**WHAT IS REQUIRED:** Go through the data line by line. Copy each one holding the string "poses".

**GIVEN MATERIAL:**
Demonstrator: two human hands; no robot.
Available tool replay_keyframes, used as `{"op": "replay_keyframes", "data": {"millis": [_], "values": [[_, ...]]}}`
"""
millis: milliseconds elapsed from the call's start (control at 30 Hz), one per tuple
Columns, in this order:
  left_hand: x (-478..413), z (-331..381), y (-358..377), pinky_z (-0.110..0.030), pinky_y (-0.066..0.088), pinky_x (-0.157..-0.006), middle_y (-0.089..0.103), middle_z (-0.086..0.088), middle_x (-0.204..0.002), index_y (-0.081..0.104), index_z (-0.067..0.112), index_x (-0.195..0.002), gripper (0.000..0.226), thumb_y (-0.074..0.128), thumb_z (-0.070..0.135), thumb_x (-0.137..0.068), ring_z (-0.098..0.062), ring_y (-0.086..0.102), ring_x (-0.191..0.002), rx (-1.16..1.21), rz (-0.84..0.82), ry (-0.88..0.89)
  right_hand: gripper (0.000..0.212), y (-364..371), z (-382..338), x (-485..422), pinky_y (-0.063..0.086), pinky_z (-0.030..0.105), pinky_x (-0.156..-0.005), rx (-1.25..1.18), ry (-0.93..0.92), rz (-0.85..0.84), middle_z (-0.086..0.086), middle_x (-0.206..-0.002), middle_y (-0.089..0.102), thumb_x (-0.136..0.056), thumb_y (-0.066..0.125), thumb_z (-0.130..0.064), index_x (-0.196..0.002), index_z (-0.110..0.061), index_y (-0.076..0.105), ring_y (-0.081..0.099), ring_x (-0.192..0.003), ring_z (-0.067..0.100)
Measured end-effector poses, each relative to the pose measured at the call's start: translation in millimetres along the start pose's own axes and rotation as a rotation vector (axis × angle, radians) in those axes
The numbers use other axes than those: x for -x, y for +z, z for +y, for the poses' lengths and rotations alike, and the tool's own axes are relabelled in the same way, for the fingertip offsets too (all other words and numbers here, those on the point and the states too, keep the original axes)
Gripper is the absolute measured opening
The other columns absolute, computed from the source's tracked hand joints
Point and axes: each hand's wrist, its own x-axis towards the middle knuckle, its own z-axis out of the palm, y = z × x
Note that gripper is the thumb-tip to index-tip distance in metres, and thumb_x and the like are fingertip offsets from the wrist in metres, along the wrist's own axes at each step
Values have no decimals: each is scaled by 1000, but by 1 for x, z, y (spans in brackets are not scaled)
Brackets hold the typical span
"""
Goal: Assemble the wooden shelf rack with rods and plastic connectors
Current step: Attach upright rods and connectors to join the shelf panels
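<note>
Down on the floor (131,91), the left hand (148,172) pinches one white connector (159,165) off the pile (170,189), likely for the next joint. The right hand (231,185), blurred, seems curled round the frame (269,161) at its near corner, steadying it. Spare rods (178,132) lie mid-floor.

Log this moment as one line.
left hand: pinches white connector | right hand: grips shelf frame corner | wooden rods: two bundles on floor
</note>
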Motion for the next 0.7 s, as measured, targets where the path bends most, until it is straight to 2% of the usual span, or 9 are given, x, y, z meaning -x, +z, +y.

**SOLUTION:**
Measured end-effector poses, each relative to the pose measured at the call's start: translation in millimetres along the start pose's own axes and rotation as a rotation vector (axis × angle, radians) in those axes
The numbers use other axes than those: x for -x, y for +z, z for +y, for the poses' lengths and rotations alike, and the tool's own axes are relabelled in the same way, for the fingertip offsets too (all other words and numbers here, those on the point and the states too, keep the original axes)

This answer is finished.